■ **ACTIVITY**: The expected answer is every line from the material below that has the word "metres".

■ **DATA**:
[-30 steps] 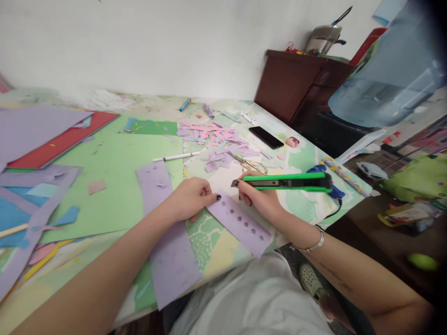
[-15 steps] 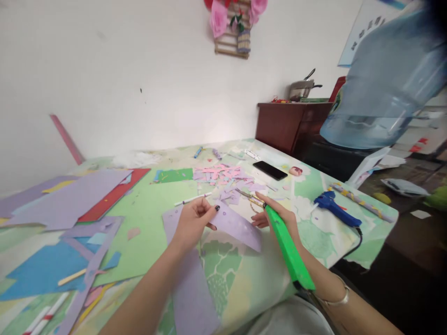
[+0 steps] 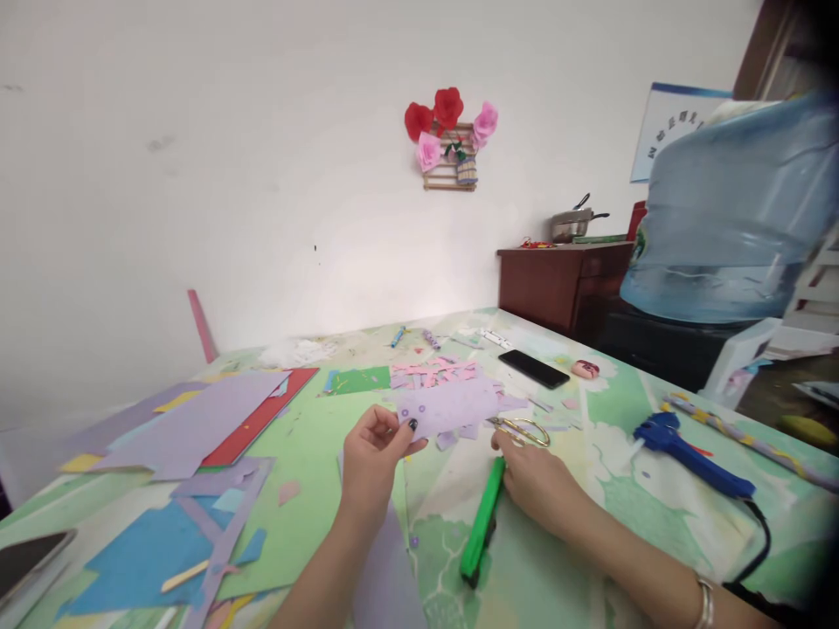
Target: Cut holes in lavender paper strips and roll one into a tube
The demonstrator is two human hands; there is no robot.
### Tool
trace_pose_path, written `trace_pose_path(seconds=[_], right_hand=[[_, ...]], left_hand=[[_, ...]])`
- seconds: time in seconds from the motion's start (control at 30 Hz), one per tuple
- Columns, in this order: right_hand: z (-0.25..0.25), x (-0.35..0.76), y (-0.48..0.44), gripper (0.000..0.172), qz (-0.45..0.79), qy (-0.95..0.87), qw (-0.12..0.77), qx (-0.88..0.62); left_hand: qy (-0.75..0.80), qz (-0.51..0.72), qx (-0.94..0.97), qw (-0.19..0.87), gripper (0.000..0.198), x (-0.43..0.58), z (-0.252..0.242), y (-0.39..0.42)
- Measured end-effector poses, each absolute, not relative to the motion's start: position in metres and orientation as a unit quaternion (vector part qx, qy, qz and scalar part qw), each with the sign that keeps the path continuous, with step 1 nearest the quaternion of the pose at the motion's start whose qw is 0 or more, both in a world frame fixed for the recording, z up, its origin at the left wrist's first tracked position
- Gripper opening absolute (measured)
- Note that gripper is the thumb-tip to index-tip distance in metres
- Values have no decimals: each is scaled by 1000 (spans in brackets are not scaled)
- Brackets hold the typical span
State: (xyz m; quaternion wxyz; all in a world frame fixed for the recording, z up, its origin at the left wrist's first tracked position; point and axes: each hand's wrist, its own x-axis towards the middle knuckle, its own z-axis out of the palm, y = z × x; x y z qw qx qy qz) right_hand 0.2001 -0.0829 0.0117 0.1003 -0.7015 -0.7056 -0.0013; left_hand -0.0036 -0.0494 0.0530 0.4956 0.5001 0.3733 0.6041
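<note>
My left hand (image 3: pixel 375 459) pinches a pale purple paper piece (image 3: pixel 459 407) between thumb and fingers and holds it up over the table. Small ring marks show near its held edge. My right hand (image 3: pixel 534 480) is closed, palm down, its fingers around the upper end of a green box cutter (image 3: pixel 483 524) that slants down to the left. Its fingertips reach the gold-handled scissors (image 3: pixel 528 431), whose loops point right. A longer purple sheet (image 3: pixel 388 572) lies under my left forearm.
Pink paper scraps (image 3: pixel 436 373) lie beyond my hands. A black phone (image 3: pixel 534 369), a blue glue gun (image 3: pixel 695 454) with its cord and a decorated stick (image 3: pixel 747 437) are to the right. Green card (image 3: pixel 294 524), blue paper (image 3: pixel 150 550) and stacked sheets (image 3: pixel 197 428) cover the left.
The view has tilted up and shifted left. My left hand has raised the purple paper. My right hand has turned palm down, and the box cutter has swung from over the forearm to its left.
</note>
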Motion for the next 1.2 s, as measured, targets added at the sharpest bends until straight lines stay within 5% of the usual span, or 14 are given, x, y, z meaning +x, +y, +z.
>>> trace_pose_path(seconds=[0.1,0.3,0.43,0.6,0.73,1.2], right_hand=[[28,196,-81,43,-33,-710,169,-683],[73,173,-72,22,-129,-697,486,-511],[85,154,-61,28,-78,-778,466,-414],[68,149,-60,8,222,-741,493,-399],[58,151,-68,17,395,-670,536,-329],[56,151,-75,21,438,-653,559,-264]], left_hand=[[371,606,504,490,27,-5,54,-50],[352,617,509,485,26,-11,55,-48],[327,609,529,492,25,-13,55,-50],[319,597,551,488,25,-11,57,-54],[296,563,537,554,24,-8,58,-58],[233,493,503,671,30,-7,58,-65]])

■ **RESULT BELOW**:
- Measured end-effector poses, each absolute, not relative to the motion's start: position in metres and orientation as a unit quaternion (vector part qx, qy, qz and scalar part qw), each with the sign that keeps the path continuous, with step 1 nearest the quaternion of the pose at the motion's start whose qw is 0 or more, both in a world frame fixed for the recording, z up, its origin at the left wrist's first tracked position
- Note that gripper is the thumb-tip to index-tip distance in metres

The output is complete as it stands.